=== Your task ===
Repeat the listing in full, preserving every character.
________________
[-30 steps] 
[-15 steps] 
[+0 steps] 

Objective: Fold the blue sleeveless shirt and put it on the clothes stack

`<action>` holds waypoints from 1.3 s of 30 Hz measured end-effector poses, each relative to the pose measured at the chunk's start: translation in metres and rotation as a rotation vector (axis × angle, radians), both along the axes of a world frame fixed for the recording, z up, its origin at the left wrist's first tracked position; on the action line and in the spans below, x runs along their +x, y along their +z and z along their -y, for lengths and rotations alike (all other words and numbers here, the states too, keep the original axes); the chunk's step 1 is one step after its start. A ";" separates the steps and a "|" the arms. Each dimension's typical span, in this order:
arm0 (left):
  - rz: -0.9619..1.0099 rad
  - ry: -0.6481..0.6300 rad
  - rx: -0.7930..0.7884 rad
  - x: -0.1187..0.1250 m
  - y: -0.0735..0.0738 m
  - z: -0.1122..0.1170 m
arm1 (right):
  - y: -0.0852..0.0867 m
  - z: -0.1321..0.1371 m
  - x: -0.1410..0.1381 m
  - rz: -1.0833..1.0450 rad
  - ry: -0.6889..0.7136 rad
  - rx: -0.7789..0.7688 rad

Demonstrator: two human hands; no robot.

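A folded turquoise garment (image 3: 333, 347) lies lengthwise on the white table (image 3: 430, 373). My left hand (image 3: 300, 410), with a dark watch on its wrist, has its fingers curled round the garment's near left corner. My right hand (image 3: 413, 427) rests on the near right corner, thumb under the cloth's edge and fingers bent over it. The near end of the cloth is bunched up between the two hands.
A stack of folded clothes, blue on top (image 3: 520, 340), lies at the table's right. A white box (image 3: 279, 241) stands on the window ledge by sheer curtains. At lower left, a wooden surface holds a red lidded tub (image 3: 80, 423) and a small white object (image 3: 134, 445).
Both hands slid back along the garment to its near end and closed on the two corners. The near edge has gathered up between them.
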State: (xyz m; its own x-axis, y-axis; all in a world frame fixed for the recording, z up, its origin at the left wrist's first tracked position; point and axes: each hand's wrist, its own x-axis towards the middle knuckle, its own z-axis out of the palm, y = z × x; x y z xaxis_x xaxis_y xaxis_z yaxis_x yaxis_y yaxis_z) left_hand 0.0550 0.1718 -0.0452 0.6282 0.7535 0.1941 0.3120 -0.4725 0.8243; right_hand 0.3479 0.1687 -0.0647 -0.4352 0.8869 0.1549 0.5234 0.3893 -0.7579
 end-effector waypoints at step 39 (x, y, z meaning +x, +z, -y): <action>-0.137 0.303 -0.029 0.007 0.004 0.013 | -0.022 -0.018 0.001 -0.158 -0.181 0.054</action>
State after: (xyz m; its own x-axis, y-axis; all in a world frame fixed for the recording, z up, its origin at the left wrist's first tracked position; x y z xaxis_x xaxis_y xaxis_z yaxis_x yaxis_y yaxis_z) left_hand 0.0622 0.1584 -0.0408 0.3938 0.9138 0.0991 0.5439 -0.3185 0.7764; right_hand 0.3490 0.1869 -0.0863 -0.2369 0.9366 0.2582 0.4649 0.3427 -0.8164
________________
=== Task output ===
[-30 steps] 
[-15 steps] 
[+0 steps] 

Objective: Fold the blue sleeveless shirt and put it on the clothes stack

`<action>` holds waypoints from 1.3 s of 30 Hz measured end-effector poses, each relative to the pose measured at the chunk's start: translation in metres and rotation as a rotation vector (axis × angle, radians), both along the axes of a world frame fixed for the recording, z up, its origin at the left wrist's first tracked position; on the action line and in the spans below, x runs along their +x, y along their +z and z along their -y, for lengths and rotations alike (all other words and numbers here, the states too, keep the original axes); the chunk's step 1 is one step after its start. A ";" separates the steps and a "|" the arms. Each dimension's typical span, in this order:
arm0 (left):
  - rz: -0.9619..1.0099 rad
  - ry: -0.6481..0.6300 rad
  - rx: -0.7930..0.7884 rad
  - x: -0.1187..0.1250 m
  - y: -0.0735..0.0738 m
  - z: -0.1122..0.1170 m
arm1 (right):
  - y: -0.0852..0.0867 m
  - z: -0.1321..0.1371 m
  - x: -0.1410..0.1381 m
  - rz: -1.0833..1.0450 rad
  - ry: -0.6889..0.7136 rad
  - rx: -0.7789..0.7688 rad

Demonstrator: two human hands; no robot.

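A folded turquoise garment (image 3: 333, 347) lies lengthwise on the white table (image 3: 430, 373). My left hand (image 3: 300, 410), with a dark watch on its wrist, has its fingers curled round the garment's near left corner. My right hand (image 3: 413, 427) rests on the near right corner, thumb under the cloth's edge and fingers bent over it. The near end of the cloth is bunched up between the two hands.
A stack of folded clothes, blue on top (image 3: 520, 340), lies at the table's right. A white box (image 3: 279, 241) stands on the window ledge by sheer curtains. At lower left, a wooden surface holds a red lidded tub (image 3: 80, 423) and a small white object (image 3: 134, 445).
Both hands slid back along the garment to its near end and closed on the two corners. The near edge has gathered up between them.
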State: (xyz m; its own x-axis, y-axis; all in a world frame fixed for the recording, z up, its origin at the left wrist's first tracked position; point and axes: each hand's wrist, its own x-axis towards the middle knuckle, its own z-axis out of the palm, y = z × x; x y z xaxis_x xaxis_y xaxis_z yaxis_x yaxis_y yaxis_z) left_hand 0.0550 0.1718 -0.0452 0.6282 0.7535 0.1941 0.3120 -0.4725 0.8243; right_hand 0.3479 0.1687 -0.0647 -0.4352 0.8869 0.1549 0.5234 0.3893 -0.7579
 end-effector waypoints at step 39 (x, y, z meaning +x, +z, -y): <action>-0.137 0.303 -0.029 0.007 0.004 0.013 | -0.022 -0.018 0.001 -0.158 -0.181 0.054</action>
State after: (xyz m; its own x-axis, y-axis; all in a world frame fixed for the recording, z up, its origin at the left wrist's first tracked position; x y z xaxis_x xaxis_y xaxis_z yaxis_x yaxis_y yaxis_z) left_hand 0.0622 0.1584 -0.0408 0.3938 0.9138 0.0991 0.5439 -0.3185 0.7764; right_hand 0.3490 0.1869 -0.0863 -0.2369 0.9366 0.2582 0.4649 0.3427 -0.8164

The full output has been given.